▶ What to work on:
All of the data below is to be copied exactly.

+++ Dataset section

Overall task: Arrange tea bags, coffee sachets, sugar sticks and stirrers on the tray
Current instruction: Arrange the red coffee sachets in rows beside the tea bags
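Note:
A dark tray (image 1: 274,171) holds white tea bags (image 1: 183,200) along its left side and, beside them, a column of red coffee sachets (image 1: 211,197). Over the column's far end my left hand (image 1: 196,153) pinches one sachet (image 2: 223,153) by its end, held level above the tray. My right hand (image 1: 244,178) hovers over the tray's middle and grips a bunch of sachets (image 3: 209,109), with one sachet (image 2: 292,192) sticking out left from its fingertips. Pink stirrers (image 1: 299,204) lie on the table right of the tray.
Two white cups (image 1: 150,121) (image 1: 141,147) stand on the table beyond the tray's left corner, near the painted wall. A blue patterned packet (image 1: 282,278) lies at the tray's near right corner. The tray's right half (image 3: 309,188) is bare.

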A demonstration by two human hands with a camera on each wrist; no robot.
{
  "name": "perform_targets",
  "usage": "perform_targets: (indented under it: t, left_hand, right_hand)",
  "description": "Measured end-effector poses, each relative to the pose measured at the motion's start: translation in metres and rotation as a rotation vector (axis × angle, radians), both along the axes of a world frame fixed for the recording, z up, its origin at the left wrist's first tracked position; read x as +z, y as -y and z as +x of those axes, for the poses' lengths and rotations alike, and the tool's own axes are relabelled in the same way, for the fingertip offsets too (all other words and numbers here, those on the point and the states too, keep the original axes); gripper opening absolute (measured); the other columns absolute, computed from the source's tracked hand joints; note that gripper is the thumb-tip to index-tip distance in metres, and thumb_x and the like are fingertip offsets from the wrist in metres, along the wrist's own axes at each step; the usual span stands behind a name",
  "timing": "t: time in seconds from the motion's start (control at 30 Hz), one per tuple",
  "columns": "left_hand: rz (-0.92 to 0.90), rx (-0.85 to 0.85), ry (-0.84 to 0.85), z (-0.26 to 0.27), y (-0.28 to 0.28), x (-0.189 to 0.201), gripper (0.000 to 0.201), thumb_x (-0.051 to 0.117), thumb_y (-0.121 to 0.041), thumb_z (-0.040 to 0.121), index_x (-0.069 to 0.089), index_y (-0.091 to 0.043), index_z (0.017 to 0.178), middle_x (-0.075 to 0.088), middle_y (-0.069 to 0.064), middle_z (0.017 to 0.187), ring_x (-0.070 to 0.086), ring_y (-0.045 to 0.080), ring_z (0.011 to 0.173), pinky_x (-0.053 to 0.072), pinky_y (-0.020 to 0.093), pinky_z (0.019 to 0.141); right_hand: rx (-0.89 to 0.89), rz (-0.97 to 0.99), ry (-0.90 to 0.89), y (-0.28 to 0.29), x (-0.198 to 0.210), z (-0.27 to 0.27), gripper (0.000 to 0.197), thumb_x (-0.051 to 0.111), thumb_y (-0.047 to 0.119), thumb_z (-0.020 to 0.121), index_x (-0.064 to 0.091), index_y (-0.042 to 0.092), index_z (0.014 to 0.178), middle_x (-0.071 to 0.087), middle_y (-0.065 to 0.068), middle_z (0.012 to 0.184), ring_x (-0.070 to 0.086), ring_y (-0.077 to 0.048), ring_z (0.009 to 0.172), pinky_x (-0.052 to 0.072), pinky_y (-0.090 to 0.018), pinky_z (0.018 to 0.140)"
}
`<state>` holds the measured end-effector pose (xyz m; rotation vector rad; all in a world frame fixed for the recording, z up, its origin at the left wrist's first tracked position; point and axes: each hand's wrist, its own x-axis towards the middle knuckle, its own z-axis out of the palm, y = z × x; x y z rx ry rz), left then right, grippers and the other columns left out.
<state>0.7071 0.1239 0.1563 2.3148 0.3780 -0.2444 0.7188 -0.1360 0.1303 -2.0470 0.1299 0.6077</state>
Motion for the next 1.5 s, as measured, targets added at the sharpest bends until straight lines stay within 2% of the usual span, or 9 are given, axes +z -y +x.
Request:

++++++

▶ Exercise answer:
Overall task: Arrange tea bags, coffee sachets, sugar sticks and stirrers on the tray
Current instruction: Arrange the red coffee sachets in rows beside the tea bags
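Note:
A dark tray (image 1: 274,171) holds white tea bags (image 1: 183,200) along its left side and, beside them, a column of red coffee sachets (image 1: 211,197). Over the column's far end my left hand (image 1: 196,153) pinches one sachet (image 2: 223,153) by its end, held level above the tray. My right hand (image 1: 244,178) hovers over the tray's middle and grips a bunch of sachets (image 3: 209,109), with one sachet (image 2: 292,192) sticking out left from its fingertips. Pink stirrers (image 1: 299,204) lie on the table right of the tray.
Two white cups (image 1: 150,121) (image 1: 141,147) stand on the table beyond the tray's left corner, near the painted wall. A blue patterned packet (image 1: 282,278) lies at the tray's near right corner. The tray's right half (image 3: 309,188) is bare.
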
A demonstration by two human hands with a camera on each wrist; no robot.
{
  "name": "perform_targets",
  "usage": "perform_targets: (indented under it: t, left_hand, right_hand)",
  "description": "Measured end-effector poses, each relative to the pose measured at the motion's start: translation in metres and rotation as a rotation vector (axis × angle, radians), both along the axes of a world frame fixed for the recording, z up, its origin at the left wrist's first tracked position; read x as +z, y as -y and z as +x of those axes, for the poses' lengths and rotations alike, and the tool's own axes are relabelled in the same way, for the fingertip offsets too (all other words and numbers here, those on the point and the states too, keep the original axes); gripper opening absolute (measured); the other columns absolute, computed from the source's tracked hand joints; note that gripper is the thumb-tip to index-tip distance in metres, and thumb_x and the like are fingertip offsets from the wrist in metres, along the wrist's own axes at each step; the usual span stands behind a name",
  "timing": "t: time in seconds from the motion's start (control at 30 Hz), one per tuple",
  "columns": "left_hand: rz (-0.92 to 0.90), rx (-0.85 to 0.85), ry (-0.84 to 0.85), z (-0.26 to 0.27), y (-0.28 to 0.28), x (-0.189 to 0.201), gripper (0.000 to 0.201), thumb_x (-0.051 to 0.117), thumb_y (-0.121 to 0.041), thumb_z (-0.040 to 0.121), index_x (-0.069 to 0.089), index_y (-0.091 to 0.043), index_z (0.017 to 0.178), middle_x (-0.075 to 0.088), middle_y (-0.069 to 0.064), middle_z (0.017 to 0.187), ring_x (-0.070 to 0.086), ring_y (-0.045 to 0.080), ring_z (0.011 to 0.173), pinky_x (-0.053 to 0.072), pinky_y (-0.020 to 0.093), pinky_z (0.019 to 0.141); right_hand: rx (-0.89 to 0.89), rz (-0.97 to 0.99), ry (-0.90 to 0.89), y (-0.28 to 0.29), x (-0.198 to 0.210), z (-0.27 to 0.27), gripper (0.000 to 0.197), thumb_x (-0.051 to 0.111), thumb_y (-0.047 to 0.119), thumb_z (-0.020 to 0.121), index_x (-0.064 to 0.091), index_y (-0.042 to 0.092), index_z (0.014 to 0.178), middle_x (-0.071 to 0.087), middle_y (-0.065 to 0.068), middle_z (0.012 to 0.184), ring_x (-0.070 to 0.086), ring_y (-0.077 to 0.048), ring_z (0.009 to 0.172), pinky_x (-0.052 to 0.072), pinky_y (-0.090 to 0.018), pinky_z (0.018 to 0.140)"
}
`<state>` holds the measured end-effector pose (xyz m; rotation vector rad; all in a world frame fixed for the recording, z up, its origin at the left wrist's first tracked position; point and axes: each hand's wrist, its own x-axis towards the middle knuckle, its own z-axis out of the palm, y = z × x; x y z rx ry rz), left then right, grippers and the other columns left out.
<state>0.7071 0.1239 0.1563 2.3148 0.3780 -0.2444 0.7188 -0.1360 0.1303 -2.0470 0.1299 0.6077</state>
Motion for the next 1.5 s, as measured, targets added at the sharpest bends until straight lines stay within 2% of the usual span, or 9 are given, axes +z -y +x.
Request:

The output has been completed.